▶ Prompt
Starting at the line that contains "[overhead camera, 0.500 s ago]" and stopping at the line that contains "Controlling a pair", transcribe every line of the material below exactly; pictures stay out.

--- Information shown Enclosed Below ---

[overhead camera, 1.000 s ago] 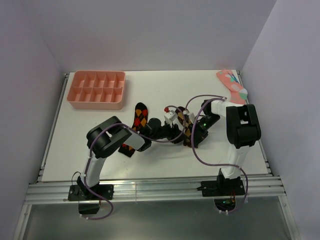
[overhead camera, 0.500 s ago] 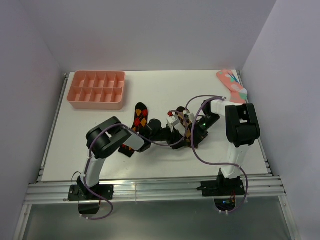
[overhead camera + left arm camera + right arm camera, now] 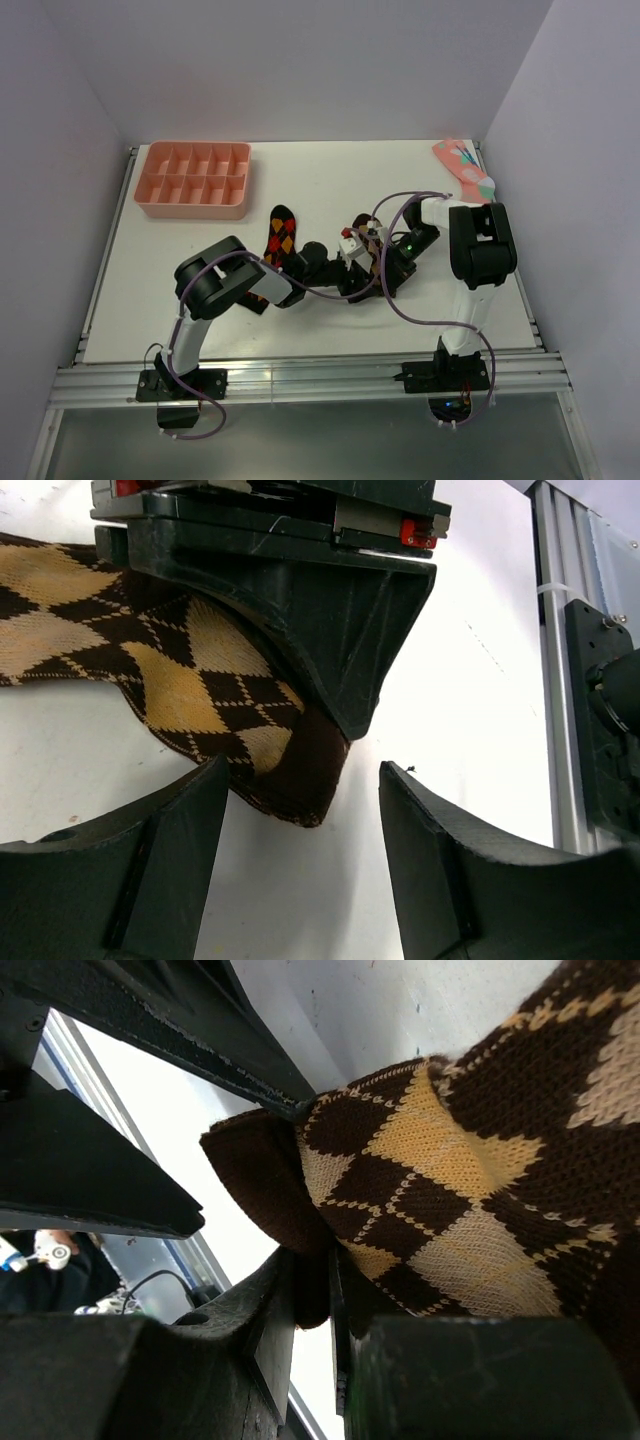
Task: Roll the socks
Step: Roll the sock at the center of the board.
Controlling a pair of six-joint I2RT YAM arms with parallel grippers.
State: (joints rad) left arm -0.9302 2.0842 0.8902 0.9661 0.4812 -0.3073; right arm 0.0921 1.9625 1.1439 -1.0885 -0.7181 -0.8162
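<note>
The tan and orange argyle sock (image 3: 375,252) lies mid-table; it also shows in the left wrist view (image 3: 200,680) and the right wrist view (image 3: 460,1200). My right gripper (image 3: 330,1290) is shut on the sock's dark brown toe end, and in the top view (image 3: 388,278) it sits at the sock's near end. My left gripper (image 3: 300,820) is open, its fingers (image 3: 170,850) on either side of the table just short of that toe, facing the right gripper. In the top view the left gripper (image 3: 362,272) is beside the sock. The red and orange argyle sock (image 3: 281,231) lies flat to the left, partly under the left arm.
A pink compartment tray (image 3: 195,178) stands at the back left. A pink sock with teal and white marks (image 3: 464,170) lies at the back right corner. The table's metal rail (image 3: 560,680) runs along the near edge.
My left gripper has moved right, closer to the sock's near end and the right gripper. The right arm has shifted slightly with the sock's toe.
</note>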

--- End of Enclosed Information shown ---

▶ Answer to the exercise
[overhead camera, 0.500 s ago] 
[overhead camera + left arm camera + right arm camera, now] 
Task: Roll the socks
Step: Roll the sock at the center of the board.
Controlling a pair of six-joint I2RT YAM arms with parallel grippers.

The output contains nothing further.